The motivating element in this plot is the new kind of war. The years 1861-1864 saw two wars between blue and gray. In the war everyone thinks of, the opposing armies wore those colors. The other war Catton writes about was a struggle between romanticism and utility, between a view of war as pavilions and pennants under blue skies and and a view of war as a dark, descending road paved with gray headstones. Both North and South started the Civil War with volunteer armies singing "The Battle Cry of Freedom." Both ended with drafted armies whose members knew the ultimate cost of desertion. According to Catton, as the Army of the Potomac lined up for its last charge (a charge preempted by Lee's surrender), "the sunlight gleamed brightly off the metal and the flags, and once again, for a last haunting moment, the way men make war looked grand and caught at the throat, as if some strange value beyond values were incomprehensively mixed up in it all." The men glimpse a memory of the Golden Age, but the incomprehensible value beyond values is only a ghost by this time, replaced by Grant with a grisly acknowledgement that the side with the most men and guns must simply fight continually, accepting daily death as the cost of inevitable victory. It's not a pleasant philosophy to hold, but it works in war. It was the philosophy that stormed Normandy. Catton says that while many of the veteran soldiers in the army still worshiped the dashing and inspiring General McClellan and agreed that the quality of the army had deteriorated since 1862, they also agreed that if Grant had been in command from the beginning, the war would have ended three years earlier.
Now here's the improbable part. Near the end of the war, Lincoln, Grant, and Sherman met to discuss the final strategy. "It was a curious business," says Catton. "The Confederacy had no more effective foes than these men. . . . Yet it was these three who were most determined that vindictiveness and hatred must not control the future." While many in the northern Congress and Cabinet wanted to see Jefferson Davis and his like hanged after the conclusion of the war, Lincoln in his second inaugural asked Americans to show malice toward none and charity for all. Grant responded to Lee's surrender by letting the southern soldiers return to their farms with their guns and horses, declaring, "We are all Americans." The attitude of the leaders trickled down to the men in the ranks. Their unexpected form of celebration? According to Catton, an "enormous silence" and then a band playing "Auld Lang Syne."

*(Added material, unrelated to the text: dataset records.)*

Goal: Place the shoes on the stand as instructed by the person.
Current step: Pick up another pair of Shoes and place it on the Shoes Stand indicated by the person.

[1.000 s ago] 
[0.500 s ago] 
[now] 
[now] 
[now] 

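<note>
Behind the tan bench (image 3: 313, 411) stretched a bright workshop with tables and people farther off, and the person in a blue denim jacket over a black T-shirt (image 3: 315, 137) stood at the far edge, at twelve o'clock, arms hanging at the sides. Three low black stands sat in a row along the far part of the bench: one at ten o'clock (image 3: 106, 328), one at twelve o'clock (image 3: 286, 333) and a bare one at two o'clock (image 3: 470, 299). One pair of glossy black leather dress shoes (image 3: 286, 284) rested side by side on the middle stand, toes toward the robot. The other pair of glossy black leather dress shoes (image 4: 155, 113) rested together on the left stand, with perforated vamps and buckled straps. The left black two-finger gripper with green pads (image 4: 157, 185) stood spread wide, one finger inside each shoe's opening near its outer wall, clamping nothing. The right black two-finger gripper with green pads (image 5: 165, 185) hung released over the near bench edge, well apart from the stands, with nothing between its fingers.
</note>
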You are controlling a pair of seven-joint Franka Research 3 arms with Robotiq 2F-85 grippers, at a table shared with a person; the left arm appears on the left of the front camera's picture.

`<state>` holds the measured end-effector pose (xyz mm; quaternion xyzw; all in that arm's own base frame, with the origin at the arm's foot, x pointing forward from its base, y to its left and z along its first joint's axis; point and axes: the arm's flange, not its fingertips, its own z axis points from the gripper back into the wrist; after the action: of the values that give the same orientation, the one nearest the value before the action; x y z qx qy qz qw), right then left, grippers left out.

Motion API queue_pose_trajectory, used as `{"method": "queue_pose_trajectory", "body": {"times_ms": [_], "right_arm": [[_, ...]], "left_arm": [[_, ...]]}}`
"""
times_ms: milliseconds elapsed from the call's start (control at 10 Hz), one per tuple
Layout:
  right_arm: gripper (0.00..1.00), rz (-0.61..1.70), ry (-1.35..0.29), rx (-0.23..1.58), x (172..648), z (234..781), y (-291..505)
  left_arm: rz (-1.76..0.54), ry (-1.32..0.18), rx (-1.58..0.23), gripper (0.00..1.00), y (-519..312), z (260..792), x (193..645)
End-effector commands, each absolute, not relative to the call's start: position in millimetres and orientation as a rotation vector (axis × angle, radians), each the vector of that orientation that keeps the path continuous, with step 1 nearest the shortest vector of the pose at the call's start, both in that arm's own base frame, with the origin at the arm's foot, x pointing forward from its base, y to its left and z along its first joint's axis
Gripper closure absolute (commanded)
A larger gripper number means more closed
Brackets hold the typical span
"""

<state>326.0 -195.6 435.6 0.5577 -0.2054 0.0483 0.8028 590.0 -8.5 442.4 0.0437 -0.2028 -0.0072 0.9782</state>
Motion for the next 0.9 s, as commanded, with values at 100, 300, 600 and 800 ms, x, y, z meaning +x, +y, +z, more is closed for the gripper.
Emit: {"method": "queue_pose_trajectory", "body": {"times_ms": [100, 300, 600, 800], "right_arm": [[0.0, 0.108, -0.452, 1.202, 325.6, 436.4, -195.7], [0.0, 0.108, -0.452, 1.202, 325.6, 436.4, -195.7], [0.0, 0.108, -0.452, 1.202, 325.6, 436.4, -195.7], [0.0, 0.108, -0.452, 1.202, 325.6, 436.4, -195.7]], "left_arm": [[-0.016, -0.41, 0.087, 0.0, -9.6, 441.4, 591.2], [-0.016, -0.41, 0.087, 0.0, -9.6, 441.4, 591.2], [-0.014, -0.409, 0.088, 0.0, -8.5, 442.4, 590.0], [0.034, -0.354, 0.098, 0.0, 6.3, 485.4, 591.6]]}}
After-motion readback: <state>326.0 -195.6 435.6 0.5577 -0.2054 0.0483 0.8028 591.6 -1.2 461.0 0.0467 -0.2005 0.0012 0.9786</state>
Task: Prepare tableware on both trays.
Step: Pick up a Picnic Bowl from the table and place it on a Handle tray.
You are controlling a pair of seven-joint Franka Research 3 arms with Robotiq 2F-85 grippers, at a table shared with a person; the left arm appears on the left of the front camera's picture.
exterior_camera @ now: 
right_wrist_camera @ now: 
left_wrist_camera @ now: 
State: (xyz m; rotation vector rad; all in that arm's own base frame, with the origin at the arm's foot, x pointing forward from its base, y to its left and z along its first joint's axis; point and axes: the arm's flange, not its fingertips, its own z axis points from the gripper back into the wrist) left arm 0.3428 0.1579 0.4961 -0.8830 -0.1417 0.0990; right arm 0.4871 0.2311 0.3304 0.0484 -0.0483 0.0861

But then there's Sherman. It seems very strange to hear Sherman described as "determined that vindictiveness and hatred must not control the future." Soldiers and civilians all over the south hated Sherman for generations. I've heard southerners tell me they hated Sherman, and I was born ninety-five years after the Civil War ended. But the character of the man who cut a 60-mile swath of destruction through Georgia and South Carolina may perhaps best be seen by the reaction of his last professional foe, Confederate General Joe Johnston. Johnston faced Sherman several times in northwest Georgia and then surrendered his small army to Sherman in North Carolina, over two weeks after the much more well known surrender at Appomattox. One might think that the great Confederate leader who witnessed two states going up in flames, who held on for two weeks after hope was lost, and who was forced to humble himself before what seemed like the grim reaper himself would spend the rest of his life harboring hatred for William T. Sherman. But, in the most improbable turn of all, the two ended up lifelong friends: Johnston served as a pallbearer at Sherman's funeral in 1891.